Looked closer and the base Renderer calls this function in both cases when Loc is valid and when it is invalid, so the extra check is necessary. In the case that Loc is invalid, you're right that results will not have locations. This might be something to add to the Writer, I couldn't find a way to add an empty locations object.

192

Made it smaller for now, but this should be revisited during refactoring, since text diag still uses 4096

Deleted copy and move for Printer and added asserts.

Reset SARIFDiag during EndSourceFile().

This revision was landed with ongoing or failed builds.Aug 26 2022, 11:50 AM
This revision was automatically updated to reflect the committed changes.
thakis added a subscriber: thakis.Aug 26 2022, 12:30 PM

This adds warnings:

[498/568] CXX obj/clang/lib/Frontend/Frontend.SARIFDiagnostic.o
../../clang/lib/Frontend/SARIFDiagnostic.cpp:74:25: warning: unused variable 'Filename' [-Wunused-variable]
        llvm::StringRef Filename =
                        ^
In file included from ../../clang/lib/Frontend/SARIFDiagnostic.cpp:9:
../../clang/include/clang/Frontend/SARIFDiagnostic.h:58:16: warning: private field 'OS' is not used [-Wunused-private-field]
  raw_ostream &OS;
               ^
dyung added a subscriber: dyung.Aug 26 2022, 10:33 PM
dyung added inline comments.
clang/test/Frontend/sarif-diagnostics.cpp
8

Can this CHECK line be broken into smaller pieces? This test is failing on our internal bot, and I'm going crosseyed trying to figure out what the difference is because the line is 3741 characters long!

dyung added inline comments.Aug 26 2022, 10:41 PM
clang/test/Frontend/sarif-diagnostics.cpp
8

Is there any significance to the "ruleId" and "Id" values in this test? If not, can we just use a regex to check for a number? Our internal build with private changes is failing due to slightly different numbers in some of the "ruleId" fields

uabelho added inline comments.Aug 29 2022, 6:22 AM
clang/test/Frontend/sarif-diagnostics.cpp
8

+1 on this. We also get different "ruleId" and "Id" values downstream and it's quite painful trying to figure out where the diffs are in a +3700 character CHECK.

aaron.ballman added inline comments.Aug 29 2022, 6:43 AM
clang/test/Frontend/sarif-diagnostics.cpp
8

I ran into this problem this morning as well. I've improved the situation somewhat in b345be177d03166add391f090fd0288a23413934, but I think we really could use some better diff tooling than FileCheck for diffing between two JSON files.

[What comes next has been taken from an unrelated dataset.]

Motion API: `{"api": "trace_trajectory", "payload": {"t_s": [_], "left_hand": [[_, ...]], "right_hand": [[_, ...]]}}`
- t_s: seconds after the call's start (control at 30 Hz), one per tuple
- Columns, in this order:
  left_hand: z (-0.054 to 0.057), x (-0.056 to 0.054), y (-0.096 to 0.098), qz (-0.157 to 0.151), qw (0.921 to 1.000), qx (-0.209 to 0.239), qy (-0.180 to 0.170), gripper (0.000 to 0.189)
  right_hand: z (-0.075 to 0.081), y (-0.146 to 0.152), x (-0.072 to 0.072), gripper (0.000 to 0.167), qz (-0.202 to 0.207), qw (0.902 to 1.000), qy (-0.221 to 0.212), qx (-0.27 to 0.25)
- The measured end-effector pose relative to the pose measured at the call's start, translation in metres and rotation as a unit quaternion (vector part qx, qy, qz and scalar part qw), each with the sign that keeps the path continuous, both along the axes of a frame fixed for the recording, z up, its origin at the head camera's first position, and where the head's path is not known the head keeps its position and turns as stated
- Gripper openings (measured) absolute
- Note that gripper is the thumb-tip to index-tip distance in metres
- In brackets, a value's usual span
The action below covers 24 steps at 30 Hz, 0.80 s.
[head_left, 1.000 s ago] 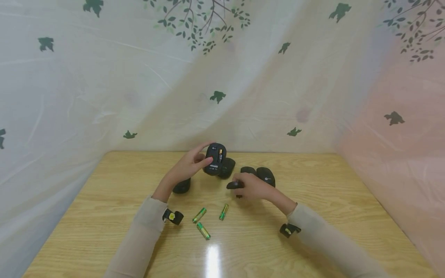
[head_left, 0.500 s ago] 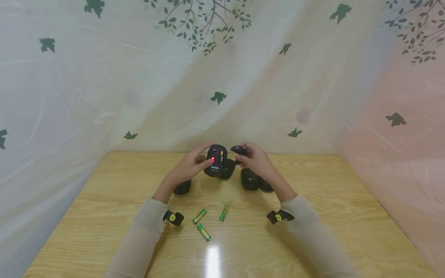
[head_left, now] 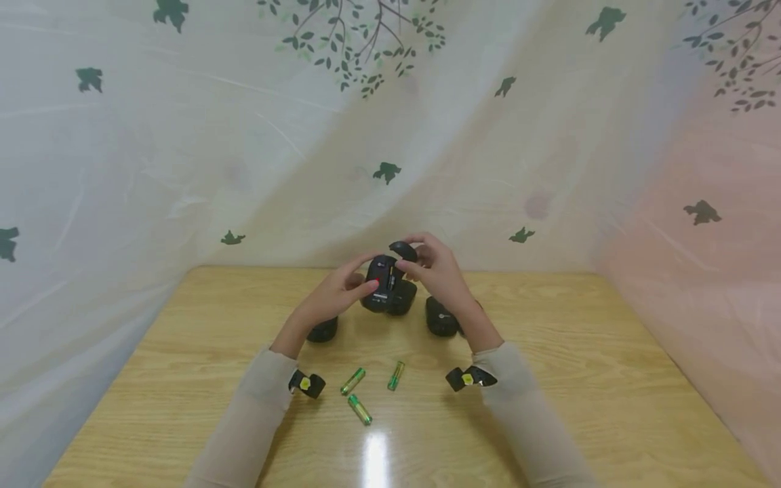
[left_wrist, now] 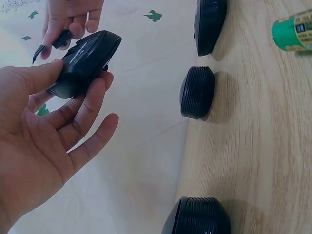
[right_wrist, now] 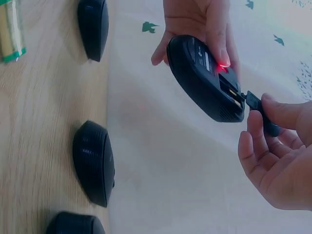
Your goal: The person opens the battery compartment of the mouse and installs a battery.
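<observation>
My left hand (head_left: 329,293) grips a black computer mouse (head_left: 374,298) above the table, thumb across its underside and fingers behind. The underside faces me, its battery slot uncovered with a battery (head_left: 392,276) inside. In the right wrist view a red light (right_wrist: 223,69) glows beside the left thumb. Between thumb and fingers, my right hand (head_left: 441,274) pinches a black battery cover (head_left: 403,250). That cover (right_wrist: 263,117) stands tilted right at the slotted end of the mouse (right_wrist: 195,80) in the right wrist view.
Three loose green batteries (head_left: 360,409) lie on the wooden table (head_left: 244,312) in front. More black mice sit on it: one (head_left: 322,330) below the left hand, one (head_left: 403,298) behind the held mouse, others (head_left: 441,317) by the right wrist. A leaf-patterned sheet (head_left: 293,183) hangs behind.
My right hand has risen from the mice on the right and moved left with the cover, up to the held mouse. The red light has come on. My left hand stays nearly still.
</observation>
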<state>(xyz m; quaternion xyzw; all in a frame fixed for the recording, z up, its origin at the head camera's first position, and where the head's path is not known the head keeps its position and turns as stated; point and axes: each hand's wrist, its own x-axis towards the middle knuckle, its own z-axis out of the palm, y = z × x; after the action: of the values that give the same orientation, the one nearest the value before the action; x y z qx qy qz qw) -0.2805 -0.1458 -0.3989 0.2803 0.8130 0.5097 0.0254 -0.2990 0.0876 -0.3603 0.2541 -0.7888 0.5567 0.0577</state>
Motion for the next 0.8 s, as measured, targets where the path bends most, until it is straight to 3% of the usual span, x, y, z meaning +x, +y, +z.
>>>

The test can still be made less fragile despite the changes I made, which were just enough to get the test passing for me locally again, but running considerably faster (it turns out long FileCheck lines take a while to process).

tstellar added inline comments.
clang/test/Frontend/sarif-diagnostics.cpp
8

This check line assumes the clang directory is called clang, which is not true for the release tarballs that we distribute. Need to drop the clang/ directory from the path name.

aaron.ballman added inline comments.Jan 24 2023, 12:34 PM
clang/test/Frontend/sarif-diagnostics.cpp
8

Good catch, I'll fix that up shortly.

aaron.ballman added inline comments.Jan 24 2023, 12:38 PM
clang/test/Frontend/sarif-diagnostics.cpp
8

This should be fixed by 0647f4a77a2f9aab84c961982193bea1a9eb1585; please let me know if there's still a problem.